-- GIVEN DATA follows --
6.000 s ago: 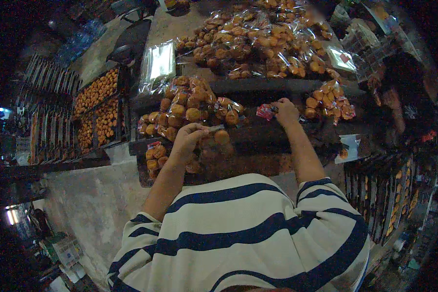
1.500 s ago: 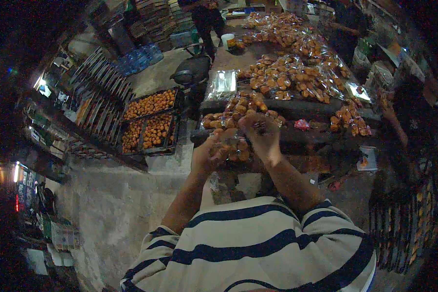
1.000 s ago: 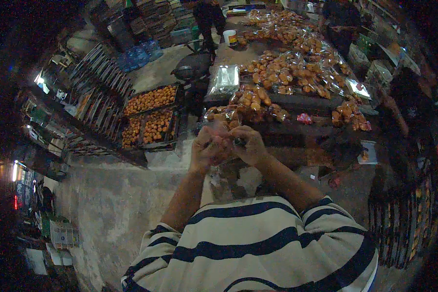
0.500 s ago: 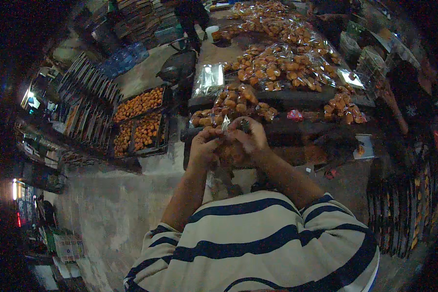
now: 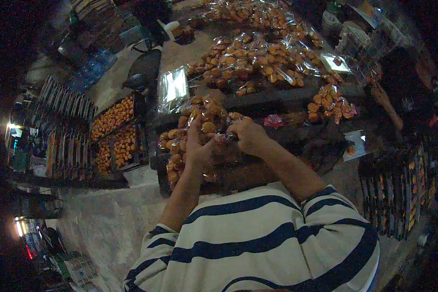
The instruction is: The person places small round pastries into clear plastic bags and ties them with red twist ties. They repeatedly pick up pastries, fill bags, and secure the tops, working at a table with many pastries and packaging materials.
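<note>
My left hand [image 5: 199, 148] reaches among clear bags of round brown buns [image 5: 208, 126] at the table's near edge, fingers and thumb around a bag. My right hand [image 5: 246, 136] is closed beside it, gripping the gathered part of a bag, with its fingertips partly hidden. More bagged buns [image 5: 175, 160] hang or lie left of my hands. A small pink packet [image 5: 273, 120] lies to the right of them. Another group of bagged buns [image 5: 328, 104] sits farther right, and a stack of clear bags [image 5: 173, 87] lies beyond my left hand.
A large pile of bagged buns [image 5: 248, 61] covers the far table [image 5: 177, 51]. At left stand crates of loose buns [image 5: 114, 121] and racked trays [image 5: 63, 146]. A co-worker's arm [image 5: 389, 107] is at right, above another tray rack [image 5: 389, 190]. A white container [image 5: 173, 29] stands at the back.
Both hands have moved forward from close together near the edge onto the bagged buns. The pink packet, held by my right hand six seconds ago, lies loose. The view has shifted.
</note>
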`<state>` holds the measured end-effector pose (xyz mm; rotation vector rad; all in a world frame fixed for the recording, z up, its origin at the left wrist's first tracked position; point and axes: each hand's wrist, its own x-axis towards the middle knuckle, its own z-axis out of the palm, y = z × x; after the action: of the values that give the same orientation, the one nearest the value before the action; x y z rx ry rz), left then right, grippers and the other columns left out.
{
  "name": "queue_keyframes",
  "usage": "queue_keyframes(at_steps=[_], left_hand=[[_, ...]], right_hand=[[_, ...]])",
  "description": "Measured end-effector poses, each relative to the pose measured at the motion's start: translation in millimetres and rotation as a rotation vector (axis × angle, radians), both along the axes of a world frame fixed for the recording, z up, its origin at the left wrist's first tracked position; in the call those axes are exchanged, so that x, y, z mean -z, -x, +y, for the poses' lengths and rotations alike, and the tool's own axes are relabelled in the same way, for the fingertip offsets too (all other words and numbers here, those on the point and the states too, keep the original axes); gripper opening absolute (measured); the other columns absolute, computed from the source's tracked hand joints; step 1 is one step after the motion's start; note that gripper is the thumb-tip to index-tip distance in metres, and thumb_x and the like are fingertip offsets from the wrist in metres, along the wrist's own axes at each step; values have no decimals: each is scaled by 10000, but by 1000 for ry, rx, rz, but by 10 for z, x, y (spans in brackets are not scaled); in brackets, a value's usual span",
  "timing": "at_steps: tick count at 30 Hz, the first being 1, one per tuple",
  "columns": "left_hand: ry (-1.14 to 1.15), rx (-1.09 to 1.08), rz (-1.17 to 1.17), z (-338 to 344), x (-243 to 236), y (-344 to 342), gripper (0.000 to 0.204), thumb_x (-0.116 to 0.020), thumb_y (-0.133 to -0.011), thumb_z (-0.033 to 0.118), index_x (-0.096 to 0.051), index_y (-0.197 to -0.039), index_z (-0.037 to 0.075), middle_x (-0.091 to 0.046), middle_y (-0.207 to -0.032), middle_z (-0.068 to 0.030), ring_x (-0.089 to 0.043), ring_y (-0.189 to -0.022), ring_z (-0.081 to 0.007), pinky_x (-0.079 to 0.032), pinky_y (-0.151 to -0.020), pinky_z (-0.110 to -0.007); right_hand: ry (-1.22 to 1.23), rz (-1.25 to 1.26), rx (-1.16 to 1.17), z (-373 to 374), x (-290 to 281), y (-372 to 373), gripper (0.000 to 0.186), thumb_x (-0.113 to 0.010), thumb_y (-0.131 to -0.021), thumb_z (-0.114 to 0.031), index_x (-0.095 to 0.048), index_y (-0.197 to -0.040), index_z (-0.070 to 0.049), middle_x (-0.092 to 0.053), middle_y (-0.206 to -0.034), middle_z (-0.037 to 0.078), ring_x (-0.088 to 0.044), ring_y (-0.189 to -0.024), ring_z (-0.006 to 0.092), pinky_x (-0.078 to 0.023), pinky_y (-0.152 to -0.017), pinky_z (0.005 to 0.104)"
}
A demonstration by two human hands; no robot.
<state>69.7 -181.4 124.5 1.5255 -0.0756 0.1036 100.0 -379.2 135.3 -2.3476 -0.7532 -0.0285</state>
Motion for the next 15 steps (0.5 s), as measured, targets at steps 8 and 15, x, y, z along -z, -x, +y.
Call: queue_keyframes(at_steps=[8, 15], left_hand=[[-149, 198, 425, -24, 257, -432, 223, -709, -811, 147, -681, -989, 16, -661, -873, -32, -606, -800, -117, -468, -721, -259], [186, 63, 514, 29, 408, -406, 155, -711, -825, 122, -669, -936, 21, -663, -881, -29, -608, -783, -94, -483, -720, -240]], right_hand=[[234, 362, -108, -714, 842, -886, 406, -767, -715, -341, -696, -1050, -124, -653, -921, 103, -619, -913, 329, -497, -788, 439], [505, 33, -267, -912, 1441, -952, 417, -722, -649, -195, -700, -1066, -186, -613, -994, 78, -611, -939, 308, -492, -814, 441]])
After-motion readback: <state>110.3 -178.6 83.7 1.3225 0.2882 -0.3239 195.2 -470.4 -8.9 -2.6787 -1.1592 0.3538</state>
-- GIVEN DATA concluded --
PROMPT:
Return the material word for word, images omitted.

ANSWER TO THE PROBLEM:
6.000 s ago: 
1.500 s ago: 
1.000 s ago: 
0.500 s ago: 
now: 
The instruction is: The person places small round pastries into clear plastic bags and ties them with red twist ties. They repeatedly pick up pastries, fill bags, and secure the tops, working at a table with many pastries and packaging materials.
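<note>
My left hand [image 5: 199, 148] reaches among clear bags of round brown buns [image 5: 208, 126] at the table's near edge, fingers and thumb around a bag. My right hand [image 5: 246, 136] is closed beside it, gripping the gathered part of a bag, with its fingertips partly hidden. More bagged buns [image 5: 175, 160] hang or lie left of my hands. A small pink packet [image 5: 273, 120] lies to the right of them. Another group of bagged buns [image 5: 328, 104] sits farther right, and a stack of clear bags [image 5: 173, 87] lies beyond my left hand.
A large pile of bagged buns [image 5: 248, 61] covers the far table [image 5: 177, 51]. At left stand crates of loose buns [image 5: 114, 121] and racked trays [image 5: 63, 146]. A co-worker's arm [image 5: 389, 107] is at right, above another tray rack [image 5: 389, 190]. A white container [image 5: 173, 29] stands at the back.
Both hands have moved forward from close together near the edge onto the bagged buns. The pink packet, held by my right hand six seconds ago, lies loose. The view has shifted.
</note>
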`<state>` holds the measured end-effector pose (xyz mm; rotation vector rad; all in a world frame fixed for the recording, z up, its origin at the left wrist's first tracked position; point and axes: each hand's wrist, its own x-axis towards the middle knuckle, its own z-axis out of the palm, y = z × x; after the action: of the values that give the same orientation, the one nearest the value before the action; x y z rx ry rz), left then right, grippers and the other columns left out.
{
  "name": "queue_keyframes",
  "usage": "queue_keyframes(at_steps=[_], left_hand=[[_, ...]], right_hand=[[_, ...]])",
  "description": "Measured end-effector poses, each relative to the pose measured at the motion's start: translation in millimetres and rotation as a rotation vector (axis × angle, radians), both along the axes of a world frame fixed for the recording, z up, its origin at the left wrist's first tracked position; in the call those axes are exchanged, so that x, y, z mean -z, -x, +y, for the poses' lengths and rotations alike, and the tool's own axes are relabelled in the same way, for the fingertip offsets too (all other words and numbers here, those on the point and the states too, keep the original axes); gripper opening absolute (measured); the other columns absolute, computed from the source's tracked hand joints; step 1 is one step after the motion's start; note that gripper is the thumb-tip to index-tip distance in metres, and thumb_x and the like are fingertip offsets from the wrist in metres, along the wrist's own axes at each step; values have no decimals: each is scaled by 10000, but by 1000 for ry, rx, rz, but by 10 for z, x, y (spans in brackets are not scaled); in brackets, a value's usual span",
  "timing": "at_steps: tick count at 30 Hz, the first being 1, one per tuple",
  "columns": "left_hand: ry (-1.14 to 1.15), rx (-1.09 to 1.08), rz (-1.17 to 1.17), z (-338 to 344), x (-243 to 236), y (-344 to 342), gripper (0.000 to 0.204), thumb_x (-0.116 to 0.020), thumb_y (-0.133 to -0.011), thumb_z (-0.033 to 0.118), index_x (-0.096 to 0.051), index_y (-0.197 to -0.039), index_z (-0.037 to 0.075), middle_x (-0.091 to 0.046), middle_y (-0.207 to -0.032), middle_z (-0.068 to 0.030), ring_x (-0.089 to 0.043), ring_y (-0.189 to -0.022), ring_z (-0.081 to 0.007), pinky_x (-0.079 to 0.032), pinky_y (-0.151 to -0.020), pinky_z (-0.110 to -0.007); right_hand: ry (-1.22 to 1.23), rz (-1.25 to 1.26), rx (-1.16 to 1.17), z (-373 to 374), x (-290 to 281), y (-372 to 373), gripper (0.000 to 0.186), thumb_x (-0.113 to 0.010), thumb_y (-0.131 to -0.021), thumb_z (-0.114 to 0.031), index_x (-0.095 to 0.048), index_y (-0.197 to -0.040), index_z (-0.070 to 0.049), middle_x (-0.092 to 0.053), middle_y (-0.206 to -0.034), middle_z (-0.037 to 0.078), ring_x (-0.088 to 0.044), ring_y (-0.189 to -0.024), ring_z (-0.006 to 0.092), pinky_x (-0.078 to 0.023), pinky_y (-0.152 to -0.017), pinky_z (0.005 to 0.104)"
}
A demonstration by two human hands; no robot.
<state>69.7 -181.4 124.5 1.5255 -0.0756 0.1036 100.0 -379.2 135.3 -2.3476 -0.7532 -0.0285</state>
Motion for the next 15 steps (0.5 s), as measured, targets at steps 8 and 15, x, y, z along -z, -x, +y.
Call: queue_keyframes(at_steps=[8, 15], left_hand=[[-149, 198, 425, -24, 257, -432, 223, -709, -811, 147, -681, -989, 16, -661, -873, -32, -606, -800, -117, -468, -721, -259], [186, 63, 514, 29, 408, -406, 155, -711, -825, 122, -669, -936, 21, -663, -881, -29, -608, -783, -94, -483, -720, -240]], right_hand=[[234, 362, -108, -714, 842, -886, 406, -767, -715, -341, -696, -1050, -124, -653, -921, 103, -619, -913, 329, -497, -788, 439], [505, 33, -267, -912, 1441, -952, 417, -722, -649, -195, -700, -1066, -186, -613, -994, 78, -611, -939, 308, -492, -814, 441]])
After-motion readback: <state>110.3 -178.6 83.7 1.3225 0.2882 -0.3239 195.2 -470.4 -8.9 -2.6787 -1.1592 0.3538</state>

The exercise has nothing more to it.